§ **Exercise**
Transcribe each line below without altering anything.
━━━━━━━━━━━━━━━━━━━━
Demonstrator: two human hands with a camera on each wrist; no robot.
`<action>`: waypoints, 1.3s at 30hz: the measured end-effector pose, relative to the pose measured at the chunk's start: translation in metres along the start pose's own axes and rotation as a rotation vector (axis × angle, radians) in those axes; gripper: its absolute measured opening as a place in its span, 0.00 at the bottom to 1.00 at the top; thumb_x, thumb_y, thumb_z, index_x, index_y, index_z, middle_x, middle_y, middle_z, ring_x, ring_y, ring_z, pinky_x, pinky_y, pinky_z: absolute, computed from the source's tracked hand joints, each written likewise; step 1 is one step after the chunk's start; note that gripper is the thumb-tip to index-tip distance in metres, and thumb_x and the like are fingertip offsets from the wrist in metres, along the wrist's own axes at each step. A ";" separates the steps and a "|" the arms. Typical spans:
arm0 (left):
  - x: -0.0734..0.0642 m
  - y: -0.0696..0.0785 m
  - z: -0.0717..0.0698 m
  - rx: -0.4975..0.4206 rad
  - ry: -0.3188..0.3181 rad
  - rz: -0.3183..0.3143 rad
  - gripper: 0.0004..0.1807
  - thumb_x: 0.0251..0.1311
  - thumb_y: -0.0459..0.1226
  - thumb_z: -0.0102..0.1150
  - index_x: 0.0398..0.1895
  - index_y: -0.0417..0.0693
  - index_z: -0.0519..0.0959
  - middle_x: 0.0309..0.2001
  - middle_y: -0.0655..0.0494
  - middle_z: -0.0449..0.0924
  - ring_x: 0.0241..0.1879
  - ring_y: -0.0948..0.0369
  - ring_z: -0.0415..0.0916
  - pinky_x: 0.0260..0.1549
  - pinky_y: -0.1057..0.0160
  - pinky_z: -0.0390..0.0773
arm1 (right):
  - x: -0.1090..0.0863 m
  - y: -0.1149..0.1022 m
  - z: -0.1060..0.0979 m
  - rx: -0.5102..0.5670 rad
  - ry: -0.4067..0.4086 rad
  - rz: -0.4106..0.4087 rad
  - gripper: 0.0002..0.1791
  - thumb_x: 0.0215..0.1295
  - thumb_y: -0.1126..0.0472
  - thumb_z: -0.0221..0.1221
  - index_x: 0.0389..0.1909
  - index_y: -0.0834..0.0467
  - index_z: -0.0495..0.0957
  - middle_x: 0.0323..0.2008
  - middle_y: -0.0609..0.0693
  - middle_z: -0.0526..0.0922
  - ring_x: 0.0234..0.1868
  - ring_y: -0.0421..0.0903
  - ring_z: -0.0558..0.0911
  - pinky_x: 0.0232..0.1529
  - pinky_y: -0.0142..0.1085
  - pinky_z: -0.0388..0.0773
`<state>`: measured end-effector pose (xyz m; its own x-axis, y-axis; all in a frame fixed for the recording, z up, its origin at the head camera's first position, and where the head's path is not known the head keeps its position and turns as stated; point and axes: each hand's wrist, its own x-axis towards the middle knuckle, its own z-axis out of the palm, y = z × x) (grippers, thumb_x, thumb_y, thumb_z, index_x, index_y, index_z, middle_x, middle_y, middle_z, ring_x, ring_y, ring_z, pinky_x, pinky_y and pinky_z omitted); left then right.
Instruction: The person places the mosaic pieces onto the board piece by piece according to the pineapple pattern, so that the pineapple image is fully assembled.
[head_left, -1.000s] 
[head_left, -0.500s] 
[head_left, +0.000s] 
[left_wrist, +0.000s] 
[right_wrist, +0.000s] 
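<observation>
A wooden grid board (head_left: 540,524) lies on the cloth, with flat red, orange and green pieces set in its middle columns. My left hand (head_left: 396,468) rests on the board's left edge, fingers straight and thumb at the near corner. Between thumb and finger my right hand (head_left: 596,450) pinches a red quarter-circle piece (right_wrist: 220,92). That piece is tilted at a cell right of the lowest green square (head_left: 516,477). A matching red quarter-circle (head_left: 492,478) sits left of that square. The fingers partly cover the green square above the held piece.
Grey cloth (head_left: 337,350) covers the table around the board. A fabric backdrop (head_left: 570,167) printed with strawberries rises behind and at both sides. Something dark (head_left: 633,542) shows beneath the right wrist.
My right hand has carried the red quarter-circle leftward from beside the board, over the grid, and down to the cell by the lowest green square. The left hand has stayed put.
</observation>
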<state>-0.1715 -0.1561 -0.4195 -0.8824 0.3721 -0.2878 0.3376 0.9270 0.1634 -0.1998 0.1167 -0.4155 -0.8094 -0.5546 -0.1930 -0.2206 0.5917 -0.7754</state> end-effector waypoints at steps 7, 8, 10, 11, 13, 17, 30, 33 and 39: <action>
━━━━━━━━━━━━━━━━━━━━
§ **Output**
Demonstrator: two human hands with a camera on each wrist; no robot.
`<action>`: waypoints, 1.3s at 30hz: the measured end-effector pose, relative to the pose measured at the chunk's start: translation in metres along the start pose's own axes and rotation as a rotation vector (axis × angle, radians) in those axes; gripper: its absolute measured opening as a place in its span, 0.00 at the bottom to 1.00 at the top; thumb_x, thumb_y, thumb_z, index_x, index_y, index_z, middle_x, middle_y, middle_z, ring_x, ring_y, ring_z, pinky_x, pinky_y, pinky_z: absolute, computed from the source's tracked hand joints, each written likewise; step 1 is one step after the chunk's start; note that gripper is the thumb-tip to index-tip distance in metres, and thumb_x and the like are fingertip offsets from the wrist in metres, along the wrist's own axes at each step. A ";" separates the steps and a "|" the arms. Typical spans:
arm0 (left):
  - x: -0.0734..0.0642 m
  - y: -0.0696..0.0785 m
  - z: -0.0717..0.0698 m
  - rx: -0.4975..0.4206 rad
  - ry: -0.3188..0.3181 rad
  - rz: -0.3183..0.3143 rad
  - gripper: 0.0004..0.1807
  - thumb_x: 0.0251..0.1311
  - thumb_y: -0.0459..0.1226
  - thumb_z: -0.0102..0.1150
  - index_x: 0.0398..0.1895
  - index_y: -0.0417..0.0693
  - index_z: -0.0519..0.0959
  - middle_x: 0.0309..0.2001
  - middle_y: -0.0655..0.0494
  - middle_z: -0.0449..0.0924
  - ring_x: 0.0241..0.1879
  - ring_y: -0.0948..0.0369
  - ring_z: -0.0415..0.0916
  - pinky_x: 0.0260..0.1549
  - pinky_y: -0.1057..0.0160
  - pinky_z: -0.0390..0.0773
arm1 (right):
  - x: -0.1090..0.0863 m
  - y: -0.1149..0.1022 m
  - z: -0.1060..0.0979 m
  - rx: -0.5102..0.5670 rad
  - ry: -0.4067..0.4086 rad
  - rz: -0.4106..0.4087 rad
  - gripper: 0.0002..0.1791
  - thumb_x: 0.0215..0.1295
  - thumb_y: -0.1126..0.0472
  - thumb_z: -0.0221..0.1221
  - index_x: 0.0389..0.1909
  - index_y: -0.0834..0.0467
  - index_z: -0.0495..0.0957
  - middle_x: 0.0323..0.2008
  - middle_y: -0.0609..0.0693
  - middle_z: -0.0526..0.0922
  - ring_x: 0.0234..0.1868
  - ring_y: -0.0421..0.0903
  - ring_z: -0.0558..0.0911
  - pinky_x: 0.0232..0.1529
  - pinky_y: -0.0142..0.1085
  - pinky_z: -0.0388..0.0773
`<state>`: measured end-effector pose (xyz m; its own x-axis, y-axis; all in a frame fixed for the recording, z up, its origin at the head camera's first position, and where the head's path is not known the head keeps its position and turns as stated; point and axes: each hand's wrist, its own x-axis towards the middle knuckle, its own z-axis out of the palm, y = z × x) (grippers, thumb_x, thumb_y, thumb_z, index_x, index_y, index_z, middle_x, middle_y, middle_z, ring_x, ring_y, ring_z, pinky_x, pinky_y and pinky_z omitted); left then right.
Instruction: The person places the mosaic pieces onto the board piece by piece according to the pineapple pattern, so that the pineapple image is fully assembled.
[head_left, -1.000s] 
[head_left, -0.500s] 
[head_left, +0.000s] 
[left_wrist, +0.000s] 
[right_wrist, +0.000s] 
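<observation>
A wooden grid board (head_left: 540,524) lies on the cloth, with flat red, orange and green pieces set in its middle columns. My left hand (head_left: 396,468) rests on the board's left edge, fingers straight and thumb at the near corner. Between thumb and finger my right hand (head_left: 596,450) pinches a red quarter-circle piece (right_wrist: 220,92). That piece is tilted at a cell right of the lowest green square (head_left: 516,477). A matching red quarter-circle (head_left: 492,478) sits left of that square. The fingers partly cover the green square above the held piece.
Grey cloth (head_left: 337,350) covers the table around the board. A fabric backdrop (head_left: 570,167) printed with strawberries rises behind and at both sides. Something dark (head_left: 633,542) shows beneath the right wrist.
My right hand has carried the red quarter-circle leftward from beside the board, over the grid, and down to the cell by the lowest green square. The left hand has stayed put.
</observation>
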<state>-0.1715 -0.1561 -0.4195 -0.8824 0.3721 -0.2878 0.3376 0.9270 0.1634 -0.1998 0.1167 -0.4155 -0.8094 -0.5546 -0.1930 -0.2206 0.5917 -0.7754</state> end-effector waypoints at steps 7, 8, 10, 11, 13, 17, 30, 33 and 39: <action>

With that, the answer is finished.